Action item
Please transcribe the data that follows exactly, from its first line through the line that contains "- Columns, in".
-- Recorded information follows --
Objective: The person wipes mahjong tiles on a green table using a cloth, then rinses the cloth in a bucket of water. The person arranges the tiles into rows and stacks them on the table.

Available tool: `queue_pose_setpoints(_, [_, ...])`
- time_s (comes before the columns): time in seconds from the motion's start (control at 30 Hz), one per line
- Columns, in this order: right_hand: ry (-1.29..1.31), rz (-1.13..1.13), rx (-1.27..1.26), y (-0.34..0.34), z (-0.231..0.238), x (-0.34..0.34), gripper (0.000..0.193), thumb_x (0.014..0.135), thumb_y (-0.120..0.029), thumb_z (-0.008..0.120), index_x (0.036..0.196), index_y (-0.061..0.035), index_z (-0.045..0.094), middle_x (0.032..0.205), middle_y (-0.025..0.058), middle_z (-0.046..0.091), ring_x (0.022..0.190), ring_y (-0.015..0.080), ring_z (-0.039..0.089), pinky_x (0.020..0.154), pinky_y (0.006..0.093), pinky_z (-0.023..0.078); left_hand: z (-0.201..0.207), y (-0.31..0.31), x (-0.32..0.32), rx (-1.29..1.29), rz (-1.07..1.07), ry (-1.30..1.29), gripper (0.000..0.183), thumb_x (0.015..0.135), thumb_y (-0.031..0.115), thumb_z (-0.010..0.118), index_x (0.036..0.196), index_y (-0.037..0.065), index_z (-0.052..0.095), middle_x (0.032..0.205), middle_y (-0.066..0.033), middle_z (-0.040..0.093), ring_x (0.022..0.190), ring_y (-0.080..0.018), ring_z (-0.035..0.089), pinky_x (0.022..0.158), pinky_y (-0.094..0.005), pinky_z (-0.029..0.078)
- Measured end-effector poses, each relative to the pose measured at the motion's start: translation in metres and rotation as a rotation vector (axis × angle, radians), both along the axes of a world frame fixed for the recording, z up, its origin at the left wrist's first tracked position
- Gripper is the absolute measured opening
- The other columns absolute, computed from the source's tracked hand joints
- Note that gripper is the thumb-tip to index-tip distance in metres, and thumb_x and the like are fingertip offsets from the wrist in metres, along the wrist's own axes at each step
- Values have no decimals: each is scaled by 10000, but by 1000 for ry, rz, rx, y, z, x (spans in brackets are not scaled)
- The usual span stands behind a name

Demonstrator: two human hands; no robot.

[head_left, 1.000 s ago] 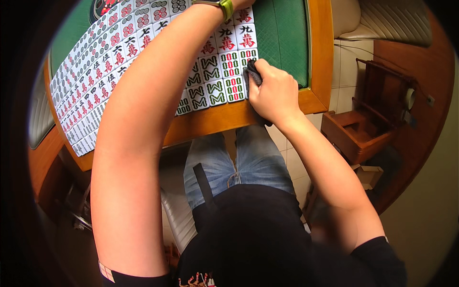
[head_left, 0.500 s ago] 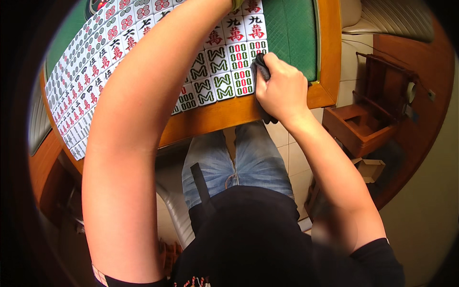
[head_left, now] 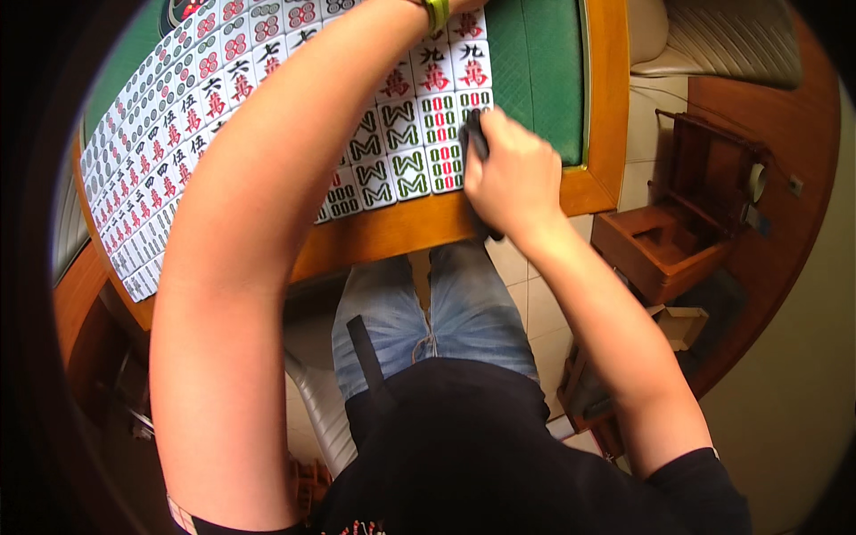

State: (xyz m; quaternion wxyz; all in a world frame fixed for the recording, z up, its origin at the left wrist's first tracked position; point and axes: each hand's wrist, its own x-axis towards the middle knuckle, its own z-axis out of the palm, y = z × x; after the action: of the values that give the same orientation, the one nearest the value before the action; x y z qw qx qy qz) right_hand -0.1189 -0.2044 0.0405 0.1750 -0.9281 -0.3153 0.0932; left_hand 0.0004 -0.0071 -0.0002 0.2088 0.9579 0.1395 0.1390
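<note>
Rows of white mahjong tiles (head_left: pixel 434 67) lie face up in a tight block on the green-topped table (head_left: pixel 535 80). My right hand (head_left: pixel 515 174) is closed round something black and soft-looking, seemingly a black cloth (head_left: pixel 477 138), at the block's near right corner. Part of the cloth covers a corner tile and some hangs below the fist by the table's edge. My left arm reaches across the tiles to the far side. Only a sliver of my left hand (head_left: pixel 467 4) shows at the top edge, past a yellow-green wristband (head_left: pixel 436 14); its fingers are out of sight.
A wooden rim (head_left: pixel 392 234) borders the table, close above my lap. To the right stand an open reddish-brown wooden box (head_left: pixel 664 250) and a padded chair (head_left: pixel 722 40). A dark round fitting (head_left: pixel 183 11) is at the table's far left.
My right hand with the black cloth has shifted slightly down and left in the picture. The whole view has shifted a little too. The left wristband shows more fully.
</note>
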Motion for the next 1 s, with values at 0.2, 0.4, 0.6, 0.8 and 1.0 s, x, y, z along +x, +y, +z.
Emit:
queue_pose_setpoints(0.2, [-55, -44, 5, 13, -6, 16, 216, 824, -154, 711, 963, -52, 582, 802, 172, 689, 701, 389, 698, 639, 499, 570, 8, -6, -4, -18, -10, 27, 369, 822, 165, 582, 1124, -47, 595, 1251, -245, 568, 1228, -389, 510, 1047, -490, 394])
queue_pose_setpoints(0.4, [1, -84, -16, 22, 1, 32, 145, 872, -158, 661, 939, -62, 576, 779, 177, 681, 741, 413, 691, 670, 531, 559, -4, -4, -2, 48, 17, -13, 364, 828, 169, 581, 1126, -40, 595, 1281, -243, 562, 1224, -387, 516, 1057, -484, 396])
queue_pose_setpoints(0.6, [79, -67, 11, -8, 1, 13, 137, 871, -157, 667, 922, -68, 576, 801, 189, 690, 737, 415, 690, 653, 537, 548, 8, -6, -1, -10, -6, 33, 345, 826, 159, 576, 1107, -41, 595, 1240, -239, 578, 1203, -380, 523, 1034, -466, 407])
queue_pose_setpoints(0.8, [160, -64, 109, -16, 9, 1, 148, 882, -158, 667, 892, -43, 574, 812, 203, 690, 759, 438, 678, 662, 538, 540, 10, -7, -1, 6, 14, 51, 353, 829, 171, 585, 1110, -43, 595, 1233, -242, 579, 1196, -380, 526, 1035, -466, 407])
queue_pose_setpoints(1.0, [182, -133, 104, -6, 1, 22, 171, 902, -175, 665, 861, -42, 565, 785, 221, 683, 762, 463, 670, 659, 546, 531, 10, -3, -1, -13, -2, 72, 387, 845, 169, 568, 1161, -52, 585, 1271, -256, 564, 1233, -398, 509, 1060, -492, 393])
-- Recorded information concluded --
Answer to the problem
Objective: The person wipes mahjong tiles on a green table using a cloth, then rinses the cloth in a bucket of water. The person arranges the tiles into rows and stacks them on the table.

Available tool: `queue_pose_setpoints(_, [_, ...])`
- time_s (comes before the columns): time in seconds from the motion's start (control at 30 Hz), one per line
- Columns, in this order: right_hand: ry (-1.29..1.31), rz (-1.13..1.13), rx (-1.27..1.26), y (-0.34..0.34), z (-0.231..0.238), x (-0.34..0.34), gripper (0.000..0.193), thumb_x (0.014..0.135), thumb_y (-0.120..0.029), thumb_z (-0.008..0.120), index_x (0.036..0.196), index_y (-0.061..0.035), index_z (-0.045..0.094), middle_x (0.032..0.205), middle_y (-0.025..0.058), middle_z (-0.046..0.091), ring_x (0.022..0.190), ring_y (-0.015..0.080), ring_z (-0.039..0.089), pinky_x (0.020..0.154), pinky_y (0.006..0.093), pinky_z (-0.023..0.078); left_hand: z (-0.201..0.207), y (-0.31..0.31), x (-0.32..0.32), rx (-1.29..1.29), rz (-1.07..1.07), ry (-1.30..1.29), gripper (0.000..0.183), thumb_x (0.015..0.135), thumb_y (-0.031..0.115), thumb_z (-0.010..0.118), index_x (0.036..0.196), index_y (-0.037..0.065), index_z (-0.052..0.095), middle_x (0.032..0.205), middle_y (-0.066..0.033), middle_z (-0.040..0.093), ring_x (0.022..0.190), ring_y (-0.080..0.018), ring_z (-0.035..0.089), pinky_x (0.022..0.158), pinky_y (-0.094..0.005), pinky_z (-0.029..0.078)

The exercise is done, with nothing left to add.